| What is required |
Report how many lines in the records below contain the word "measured". Give only the number.

| Source data |
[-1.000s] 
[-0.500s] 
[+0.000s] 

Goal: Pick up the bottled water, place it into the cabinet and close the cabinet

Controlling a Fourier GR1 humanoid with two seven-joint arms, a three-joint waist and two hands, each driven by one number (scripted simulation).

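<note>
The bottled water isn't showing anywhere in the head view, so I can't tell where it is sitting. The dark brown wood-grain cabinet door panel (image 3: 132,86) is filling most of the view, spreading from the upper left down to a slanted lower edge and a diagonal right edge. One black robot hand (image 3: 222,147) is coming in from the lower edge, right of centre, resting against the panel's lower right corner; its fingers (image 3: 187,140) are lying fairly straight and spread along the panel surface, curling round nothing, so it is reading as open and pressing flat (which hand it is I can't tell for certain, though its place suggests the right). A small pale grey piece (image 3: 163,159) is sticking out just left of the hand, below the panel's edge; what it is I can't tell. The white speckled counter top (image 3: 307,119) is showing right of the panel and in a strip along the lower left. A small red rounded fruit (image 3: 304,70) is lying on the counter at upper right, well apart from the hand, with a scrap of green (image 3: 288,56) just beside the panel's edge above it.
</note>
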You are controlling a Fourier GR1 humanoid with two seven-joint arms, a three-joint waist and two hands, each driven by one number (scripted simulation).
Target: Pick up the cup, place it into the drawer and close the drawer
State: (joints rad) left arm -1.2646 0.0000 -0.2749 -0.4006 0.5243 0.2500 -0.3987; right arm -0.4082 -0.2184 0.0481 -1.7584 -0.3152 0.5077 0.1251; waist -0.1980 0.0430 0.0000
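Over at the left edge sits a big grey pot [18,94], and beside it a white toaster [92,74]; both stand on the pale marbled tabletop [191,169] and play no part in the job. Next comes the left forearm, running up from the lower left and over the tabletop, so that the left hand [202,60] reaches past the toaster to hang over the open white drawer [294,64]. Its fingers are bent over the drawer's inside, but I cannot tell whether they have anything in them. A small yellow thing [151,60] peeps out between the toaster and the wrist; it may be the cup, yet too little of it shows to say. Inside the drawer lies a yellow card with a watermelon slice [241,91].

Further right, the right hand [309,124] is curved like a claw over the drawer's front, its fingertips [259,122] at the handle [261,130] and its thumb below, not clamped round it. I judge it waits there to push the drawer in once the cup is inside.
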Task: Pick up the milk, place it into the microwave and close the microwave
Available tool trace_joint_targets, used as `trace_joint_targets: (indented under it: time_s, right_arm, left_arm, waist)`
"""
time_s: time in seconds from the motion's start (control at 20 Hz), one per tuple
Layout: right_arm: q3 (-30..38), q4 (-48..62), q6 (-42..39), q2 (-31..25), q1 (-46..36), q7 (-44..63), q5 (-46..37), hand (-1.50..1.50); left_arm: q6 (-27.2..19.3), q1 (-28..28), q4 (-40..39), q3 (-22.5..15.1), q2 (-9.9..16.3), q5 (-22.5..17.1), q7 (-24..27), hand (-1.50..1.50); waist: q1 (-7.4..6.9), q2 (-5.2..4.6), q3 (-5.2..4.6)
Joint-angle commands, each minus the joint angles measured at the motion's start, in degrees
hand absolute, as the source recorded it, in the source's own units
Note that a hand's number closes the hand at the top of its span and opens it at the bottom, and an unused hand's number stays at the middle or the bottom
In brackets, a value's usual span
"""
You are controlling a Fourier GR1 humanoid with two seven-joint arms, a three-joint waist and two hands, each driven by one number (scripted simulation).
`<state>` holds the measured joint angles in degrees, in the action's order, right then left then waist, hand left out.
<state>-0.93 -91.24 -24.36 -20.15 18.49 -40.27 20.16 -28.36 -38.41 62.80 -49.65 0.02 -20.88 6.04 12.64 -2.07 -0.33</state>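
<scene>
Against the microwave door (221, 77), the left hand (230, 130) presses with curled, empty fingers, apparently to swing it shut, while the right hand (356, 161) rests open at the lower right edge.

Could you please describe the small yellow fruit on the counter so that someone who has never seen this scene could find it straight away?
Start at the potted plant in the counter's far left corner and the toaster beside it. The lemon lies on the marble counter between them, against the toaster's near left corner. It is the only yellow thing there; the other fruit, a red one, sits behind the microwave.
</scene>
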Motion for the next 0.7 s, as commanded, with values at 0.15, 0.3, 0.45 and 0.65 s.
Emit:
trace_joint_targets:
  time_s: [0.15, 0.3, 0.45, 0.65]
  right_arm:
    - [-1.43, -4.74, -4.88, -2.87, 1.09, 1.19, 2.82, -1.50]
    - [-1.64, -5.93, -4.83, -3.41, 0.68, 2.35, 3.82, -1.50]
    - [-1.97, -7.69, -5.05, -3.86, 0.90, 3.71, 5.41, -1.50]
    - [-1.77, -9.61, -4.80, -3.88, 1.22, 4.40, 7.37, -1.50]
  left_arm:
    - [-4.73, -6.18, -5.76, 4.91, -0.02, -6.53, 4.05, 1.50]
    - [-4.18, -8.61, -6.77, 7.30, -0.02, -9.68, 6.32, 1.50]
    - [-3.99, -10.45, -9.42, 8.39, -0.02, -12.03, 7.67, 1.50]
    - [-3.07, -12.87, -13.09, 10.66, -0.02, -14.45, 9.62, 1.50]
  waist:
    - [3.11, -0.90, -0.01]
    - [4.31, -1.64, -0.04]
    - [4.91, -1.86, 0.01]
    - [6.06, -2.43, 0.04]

| Written answer |
2